For this address I have chosen to confine myself to a limited task, viz, to examine the thesis propounded by Fr. Esteller (E) regarding the nature of the present Samhitā text of the Rgveda - a thesis which, I am sure, is known to many of you.
I shall state my conclusion first: I find myself in total disagreement with the learned Father. But if I have to criticize his views it does not mean any disrespect for his scholarship. In fact I owe a debt of gratitude to him. He was one of my teachers in Bombay while I was studying for M.A. and it was he who first initiated me into the subject of comparative philology. I am algo aware of the fact that Fr. E has spent more time than I have in the study of both the Veda and the texts which can be called the modern Vedāngas -- I mean the texts like Grassmann's Wörterbuch, Oldenberg's Prolegomena and Noten, Arnold's Vedic Metre, Bloomfield's Vedic concordance and Rgveda Repetitions, and Bloomfield-Edgerton-Emeneau's Vedic Variants. But in the light of what little experience I have of working in this field I fail to see the correctness of Fr. E's thesis. But let me repeat. I mean no discourtesy to my teacher, to a Vedic scholar, and to a past president of this very section.

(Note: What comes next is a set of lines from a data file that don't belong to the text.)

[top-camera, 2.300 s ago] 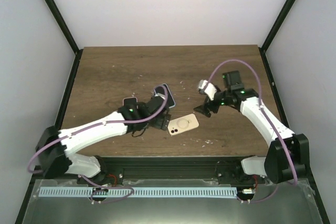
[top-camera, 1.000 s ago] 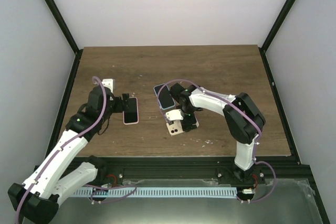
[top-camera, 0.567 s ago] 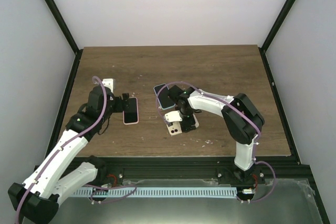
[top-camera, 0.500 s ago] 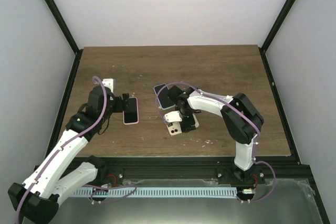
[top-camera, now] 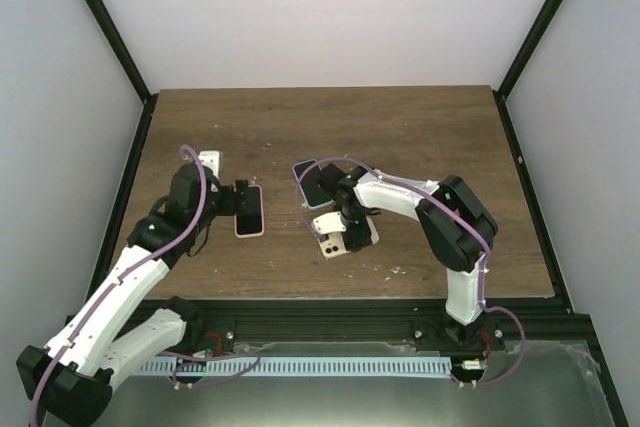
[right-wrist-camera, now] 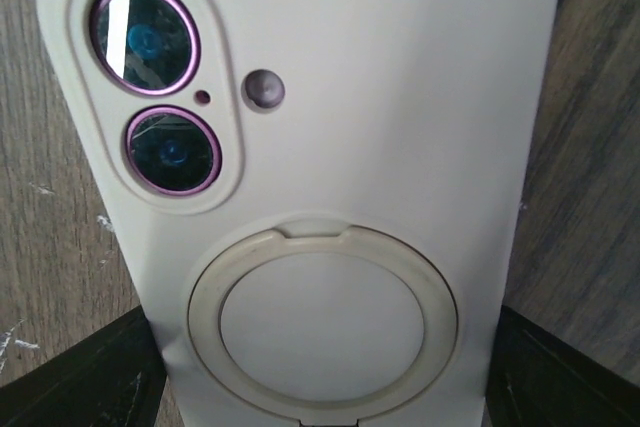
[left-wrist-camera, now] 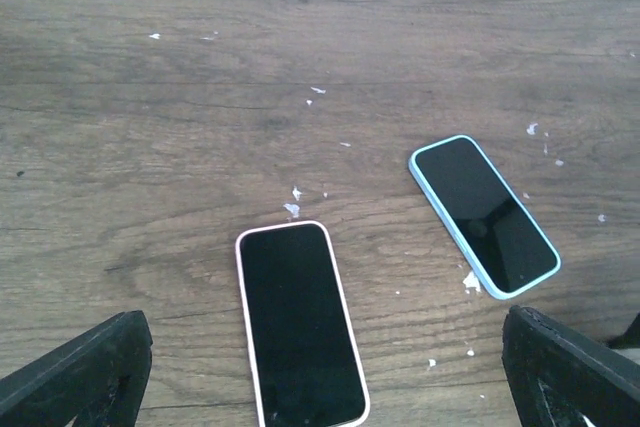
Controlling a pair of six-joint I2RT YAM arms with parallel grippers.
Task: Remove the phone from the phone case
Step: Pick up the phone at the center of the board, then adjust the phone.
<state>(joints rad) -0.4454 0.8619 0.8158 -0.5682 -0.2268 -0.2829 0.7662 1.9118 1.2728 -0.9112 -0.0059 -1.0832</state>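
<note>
The phone sits in a cream phone case (top-camera: 333,240) that lies back-up on the wood, purple-rimmed lenses showing through the cutout. In the right wrist view the phone case (right-wrist-camera: 350,147) fills the frame, ring stand flat. My right gripper (top-camera: 347,222) (right-wrist-camera: 325,387) straddles it, and both black fingers (right-wrist-camera: 80,377) press its long edges. My left gripper (top-camera: 230,205) (left-wrist-camera: 325,387) hangs wide open beside a pink-cased phone (top-camera: 249,210) (left-wrist-camera: 300,322) without touching it.
A blue-cased phone (top-camera: 313,185) (left-wrist-camera: 483,215) lies screen-up just behind the right gripper. White flecks dot the wooden table (top-camera: 420,137). Black frame posts and white walls stand along the table's sides and back.
The right jaws have narrowed onto the cream case's sides, and the wrist has shifted slightly towards the blue phone. The left arm has stayed by the pink-cased phone.
</note>
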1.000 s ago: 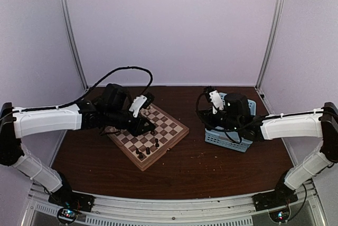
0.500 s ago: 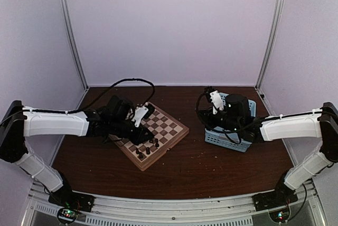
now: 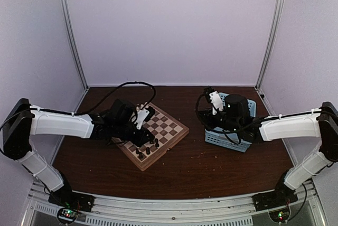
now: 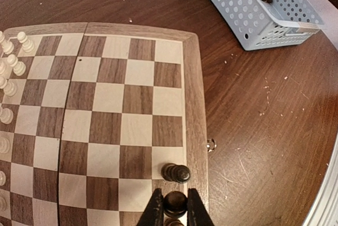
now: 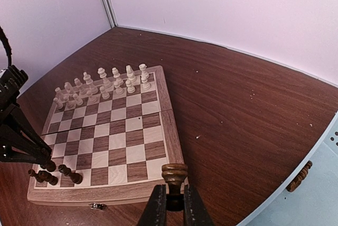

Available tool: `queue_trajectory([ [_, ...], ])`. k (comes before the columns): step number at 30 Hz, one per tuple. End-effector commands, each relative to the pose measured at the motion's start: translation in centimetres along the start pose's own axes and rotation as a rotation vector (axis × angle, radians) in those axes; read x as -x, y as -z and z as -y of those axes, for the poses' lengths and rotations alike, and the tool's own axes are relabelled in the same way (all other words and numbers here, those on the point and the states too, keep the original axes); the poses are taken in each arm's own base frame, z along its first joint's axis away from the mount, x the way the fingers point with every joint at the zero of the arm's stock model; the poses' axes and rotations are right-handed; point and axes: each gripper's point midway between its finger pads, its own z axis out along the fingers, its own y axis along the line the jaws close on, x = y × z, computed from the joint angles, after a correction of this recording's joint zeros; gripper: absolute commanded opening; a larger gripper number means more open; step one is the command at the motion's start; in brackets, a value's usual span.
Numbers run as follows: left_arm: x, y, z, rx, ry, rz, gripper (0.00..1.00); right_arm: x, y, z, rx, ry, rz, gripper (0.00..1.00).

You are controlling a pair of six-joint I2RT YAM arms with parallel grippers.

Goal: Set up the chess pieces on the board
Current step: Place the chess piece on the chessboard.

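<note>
Your left fingers (image 4: 154,211) pinch a dark piece (image 4: 175,203) upright over the board (image 4: 193,104) edge row. Right fingers (image 5: 156,207) clamp a brown piece (image 5: 174,175), farther off.

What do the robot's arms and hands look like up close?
The left arm and right arm are alike: long white shells between black joints, on black bases. A thin black cable loops above the left one. Each wrist is bulky and black with a small white block. The left hand and right hand each end in two slim black fingers.
</note>
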Motion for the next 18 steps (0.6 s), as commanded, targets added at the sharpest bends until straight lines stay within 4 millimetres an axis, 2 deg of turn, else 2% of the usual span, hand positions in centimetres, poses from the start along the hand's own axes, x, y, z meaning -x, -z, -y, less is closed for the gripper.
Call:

Gathering my information from Dr. Dandekar's second and third Volumes of the Vedic Bibliography I find that Fr. E has been publishing his views on this subject since 1953. His principal forums have been the platforms of the Vedic Section of the AIOC and his publications have almost
* This is a slightly revised version of the Sectional President's Address delivered in the Vedic Section of the 27th Session AIOC, Kurukshetra, 26th-28th December 1974. 1 A few works have since appeared, for instance Peder Kwella's Flussüberschreitung
im Rigveda (RV III 33 und Verwandtes), 1973, but these are still only titles for us.